Problem description: In the entries below, find the string "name" and return each line holding it.

Data listing:
----------

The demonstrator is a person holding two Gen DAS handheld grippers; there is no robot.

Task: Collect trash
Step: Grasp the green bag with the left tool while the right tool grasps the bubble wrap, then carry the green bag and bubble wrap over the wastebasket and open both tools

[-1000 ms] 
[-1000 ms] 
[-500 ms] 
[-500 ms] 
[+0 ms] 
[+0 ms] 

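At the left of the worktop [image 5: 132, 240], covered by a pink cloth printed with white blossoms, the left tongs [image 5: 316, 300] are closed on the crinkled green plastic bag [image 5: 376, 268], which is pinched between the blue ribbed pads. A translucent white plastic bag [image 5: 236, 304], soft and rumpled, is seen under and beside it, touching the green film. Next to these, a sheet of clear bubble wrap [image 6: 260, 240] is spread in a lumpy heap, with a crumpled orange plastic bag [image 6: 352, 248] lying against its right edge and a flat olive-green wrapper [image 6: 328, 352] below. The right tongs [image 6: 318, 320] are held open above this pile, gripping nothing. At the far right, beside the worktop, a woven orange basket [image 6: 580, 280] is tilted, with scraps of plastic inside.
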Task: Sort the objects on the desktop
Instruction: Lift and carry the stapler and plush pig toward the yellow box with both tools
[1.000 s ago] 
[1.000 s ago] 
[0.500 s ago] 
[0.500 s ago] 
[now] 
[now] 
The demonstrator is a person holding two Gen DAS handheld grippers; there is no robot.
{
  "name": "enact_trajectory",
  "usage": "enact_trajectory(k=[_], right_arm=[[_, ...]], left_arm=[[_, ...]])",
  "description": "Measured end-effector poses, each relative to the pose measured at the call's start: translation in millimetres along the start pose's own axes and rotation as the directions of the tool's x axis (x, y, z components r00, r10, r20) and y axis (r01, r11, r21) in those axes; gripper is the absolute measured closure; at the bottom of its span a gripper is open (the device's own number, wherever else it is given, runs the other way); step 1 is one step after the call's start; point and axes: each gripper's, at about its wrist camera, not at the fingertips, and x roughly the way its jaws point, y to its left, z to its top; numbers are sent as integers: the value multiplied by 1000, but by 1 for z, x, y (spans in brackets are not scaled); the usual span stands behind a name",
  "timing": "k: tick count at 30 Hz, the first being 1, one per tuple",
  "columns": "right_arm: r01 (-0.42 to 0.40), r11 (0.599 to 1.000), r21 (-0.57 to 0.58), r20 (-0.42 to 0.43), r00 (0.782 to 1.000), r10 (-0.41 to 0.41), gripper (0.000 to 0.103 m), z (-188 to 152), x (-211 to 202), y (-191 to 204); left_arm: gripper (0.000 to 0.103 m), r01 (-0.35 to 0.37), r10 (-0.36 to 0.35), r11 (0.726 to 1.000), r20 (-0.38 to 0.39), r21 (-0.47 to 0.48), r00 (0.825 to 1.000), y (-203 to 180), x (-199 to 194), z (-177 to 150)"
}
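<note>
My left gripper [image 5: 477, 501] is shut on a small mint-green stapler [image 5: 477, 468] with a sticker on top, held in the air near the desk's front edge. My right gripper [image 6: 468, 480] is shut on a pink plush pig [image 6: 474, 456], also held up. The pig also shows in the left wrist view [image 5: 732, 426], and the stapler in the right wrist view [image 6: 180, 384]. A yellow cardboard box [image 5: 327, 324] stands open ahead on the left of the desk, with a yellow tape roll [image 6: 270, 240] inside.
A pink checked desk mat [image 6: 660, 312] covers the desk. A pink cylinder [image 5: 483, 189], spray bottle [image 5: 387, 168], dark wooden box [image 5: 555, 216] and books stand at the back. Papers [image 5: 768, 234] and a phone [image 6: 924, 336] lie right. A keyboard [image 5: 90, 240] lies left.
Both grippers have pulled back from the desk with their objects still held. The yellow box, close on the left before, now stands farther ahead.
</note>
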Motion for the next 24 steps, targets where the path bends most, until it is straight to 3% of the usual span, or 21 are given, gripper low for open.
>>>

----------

Response area:
  "name": "enact_trajectory",
  "description": "Measured end-effector poses, each relative to the pose measured at the call's start: translation in millimetres along the start pose's own axes and rotation as the directions of the tool's x axis (x, y, z components r00, r10, r20) and y axis (r01, r11, r21) in those axes; gripper is the absolute measured closure; at the bottom of its span a gripper is open (the device's own number, wherever else it is given, runs the other way); step 1 is one step after the call's start; point and axes: each gripper's, at about its wrist camera, not at the fingertips, and x roughly the way its jaws point, y to its left, z to its top; numbers are sent as integers: the value multiplied by 1000, but by 1 for z, x, y (spans in brackets are not scaled); the usual span stands behind a name",

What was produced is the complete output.